A key component of a culture of caring is the power of choice. The power of choice—where students have input regarding what and how they learn, coupled with individualized opportunities to demonstrate their understanding—begins the empowering transfer of the control of learning to the rightful owner. -Carl Draeger, a National Board-certified Teacher at Streamwood High School in Illinois. He has taught mathematics at both the high school and community college levels.

Giving students learning options is a very simple idea, but can have a big impact on students’ learning and motivation (Copper & others 2010). According to a meta study of empirical effects of students’ academic choices on academic performance between 1975-2004, students with significant cognitive or behavioral problems yielded better performance under student choices in 80% of those experiments and 12% for general education students (Mizner and Williams, 2009). When students are given learning choices, they feel empowered at the same time. Most importantly, they feel the agency to carry out their choices. This idea might sound scary at first, but think twice about it, you will find it makes a lot sense. "The power of choice-where students have input regarding what and how they learn-begins the empowering transfer of the control of learning to the rightful owner."

I have two young boys, six and eight years old. Doing homework is a boring chore for them when they see it as Mommy’s project. However, after I explain to them the importance of doing homework and invite them to choose when they want to do it, how quickly they want to do it, and where they do it, their attitude turns 180 degrees. Now they see doing homework as their project. I no longer have to remind them to get it done. They see that I trust them and trust their decisions. They now own it, and they step up to the plate to deliver. The point is that even students as young as 6 can be empowered by learning choices, not even mentioning our students. 

Three ways to implement learning options in your course:

Allocate time for students to ask questions.

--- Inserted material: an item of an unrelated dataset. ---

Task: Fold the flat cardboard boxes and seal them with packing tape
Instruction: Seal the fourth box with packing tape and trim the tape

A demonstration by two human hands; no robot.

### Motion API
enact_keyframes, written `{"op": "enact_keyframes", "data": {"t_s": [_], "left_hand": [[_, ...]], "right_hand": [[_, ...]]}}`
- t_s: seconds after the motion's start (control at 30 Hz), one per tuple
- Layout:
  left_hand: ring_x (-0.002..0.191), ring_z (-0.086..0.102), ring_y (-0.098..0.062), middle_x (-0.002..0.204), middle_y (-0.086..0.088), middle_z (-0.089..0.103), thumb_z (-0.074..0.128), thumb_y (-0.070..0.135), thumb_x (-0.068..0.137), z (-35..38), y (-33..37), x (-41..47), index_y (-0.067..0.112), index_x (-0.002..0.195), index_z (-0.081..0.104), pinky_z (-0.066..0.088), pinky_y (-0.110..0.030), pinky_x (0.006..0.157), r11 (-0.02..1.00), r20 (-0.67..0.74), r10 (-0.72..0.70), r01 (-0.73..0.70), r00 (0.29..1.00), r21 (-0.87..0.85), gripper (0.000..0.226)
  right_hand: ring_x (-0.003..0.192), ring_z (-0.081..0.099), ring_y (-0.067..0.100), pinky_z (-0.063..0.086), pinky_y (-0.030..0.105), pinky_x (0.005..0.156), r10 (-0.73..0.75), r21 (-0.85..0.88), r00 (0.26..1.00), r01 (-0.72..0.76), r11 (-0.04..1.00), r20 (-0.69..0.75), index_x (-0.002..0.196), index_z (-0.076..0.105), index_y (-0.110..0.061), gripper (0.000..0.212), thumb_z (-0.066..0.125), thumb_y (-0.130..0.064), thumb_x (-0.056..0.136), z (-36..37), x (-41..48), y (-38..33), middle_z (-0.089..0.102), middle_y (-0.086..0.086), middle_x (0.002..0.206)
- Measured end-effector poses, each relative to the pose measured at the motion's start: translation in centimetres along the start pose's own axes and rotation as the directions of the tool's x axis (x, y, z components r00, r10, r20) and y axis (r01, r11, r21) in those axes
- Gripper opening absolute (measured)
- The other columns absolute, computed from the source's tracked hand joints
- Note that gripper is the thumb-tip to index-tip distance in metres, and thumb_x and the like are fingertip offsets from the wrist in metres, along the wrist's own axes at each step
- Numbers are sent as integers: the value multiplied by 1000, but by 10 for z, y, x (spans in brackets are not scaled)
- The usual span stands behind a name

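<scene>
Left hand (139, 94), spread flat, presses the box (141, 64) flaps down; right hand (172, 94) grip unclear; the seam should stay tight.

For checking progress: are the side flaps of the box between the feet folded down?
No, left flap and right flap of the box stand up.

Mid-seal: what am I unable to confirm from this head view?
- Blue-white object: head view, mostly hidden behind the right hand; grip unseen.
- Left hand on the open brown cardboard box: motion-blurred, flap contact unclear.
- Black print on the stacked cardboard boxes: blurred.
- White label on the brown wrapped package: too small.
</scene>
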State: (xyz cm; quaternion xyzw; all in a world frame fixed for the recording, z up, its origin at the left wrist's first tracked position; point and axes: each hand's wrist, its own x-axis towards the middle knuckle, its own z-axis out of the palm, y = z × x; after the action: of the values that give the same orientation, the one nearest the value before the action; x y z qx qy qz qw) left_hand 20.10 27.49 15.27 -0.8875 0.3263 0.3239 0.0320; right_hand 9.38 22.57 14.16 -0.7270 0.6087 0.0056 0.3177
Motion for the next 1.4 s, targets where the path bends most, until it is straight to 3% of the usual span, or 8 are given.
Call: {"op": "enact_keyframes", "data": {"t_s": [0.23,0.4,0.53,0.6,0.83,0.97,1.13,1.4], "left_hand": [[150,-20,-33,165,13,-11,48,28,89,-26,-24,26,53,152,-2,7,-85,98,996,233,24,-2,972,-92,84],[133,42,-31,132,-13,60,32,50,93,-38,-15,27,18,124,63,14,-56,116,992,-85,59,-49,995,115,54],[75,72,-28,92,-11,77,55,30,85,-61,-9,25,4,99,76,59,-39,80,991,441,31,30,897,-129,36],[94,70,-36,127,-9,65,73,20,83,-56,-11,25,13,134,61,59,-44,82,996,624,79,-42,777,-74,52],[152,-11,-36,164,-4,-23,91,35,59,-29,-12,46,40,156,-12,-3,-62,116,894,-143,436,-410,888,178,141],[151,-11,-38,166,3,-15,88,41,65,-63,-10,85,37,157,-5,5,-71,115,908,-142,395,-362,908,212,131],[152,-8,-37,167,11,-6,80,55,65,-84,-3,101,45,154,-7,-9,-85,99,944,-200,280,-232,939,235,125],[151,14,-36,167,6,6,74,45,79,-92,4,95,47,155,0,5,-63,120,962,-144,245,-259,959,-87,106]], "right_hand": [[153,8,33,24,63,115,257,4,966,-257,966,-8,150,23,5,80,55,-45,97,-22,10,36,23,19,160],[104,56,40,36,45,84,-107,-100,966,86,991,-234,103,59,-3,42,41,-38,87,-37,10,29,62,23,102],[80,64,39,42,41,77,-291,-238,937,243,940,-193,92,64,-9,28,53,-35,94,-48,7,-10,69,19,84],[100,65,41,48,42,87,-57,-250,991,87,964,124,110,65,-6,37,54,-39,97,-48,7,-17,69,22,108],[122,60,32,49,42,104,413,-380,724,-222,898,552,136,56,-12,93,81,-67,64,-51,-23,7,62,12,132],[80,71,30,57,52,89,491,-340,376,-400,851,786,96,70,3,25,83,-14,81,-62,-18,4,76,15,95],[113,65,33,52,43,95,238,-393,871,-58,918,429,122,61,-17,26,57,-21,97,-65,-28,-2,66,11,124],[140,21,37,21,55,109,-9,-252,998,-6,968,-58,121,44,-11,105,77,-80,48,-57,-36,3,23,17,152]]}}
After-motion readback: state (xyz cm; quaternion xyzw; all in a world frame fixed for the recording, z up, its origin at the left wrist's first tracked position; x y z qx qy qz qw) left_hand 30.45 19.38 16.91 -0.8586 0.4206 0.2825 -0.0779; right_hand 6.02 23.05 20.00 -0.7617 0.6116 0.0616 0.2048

This is important because the questions come from students, not you. Students ask them because these questions are meaningful to them. To come up with a good question, the student first has to do their homework, figure out what’s missing, and then communicate the questions to you in a structured and organized matter. A lot of cognition is required to raise questions in class!

Give students the freedom to choose projects that interest them, but within the parameters of the learning objectives. For example, if you require students to deliver a persuasive speech, allow them to choose the topics, but make it clear what the parameters are. Or in a computer programming class, your students can create any type of computer game as long as the program demonstrates all of the required skills. 

Invite students to make course related decisions (e.g. due dates, attendance, or logistics of activities). The decision can be as small as a penalty for being late, to bigger decisions like what type of projects they should do. As the instructor of the course, it is your call to decide how many and at what level you want to engage your students in the decision making process. The bottom line is to at least offer some opportunities to get them involved in those decisions. 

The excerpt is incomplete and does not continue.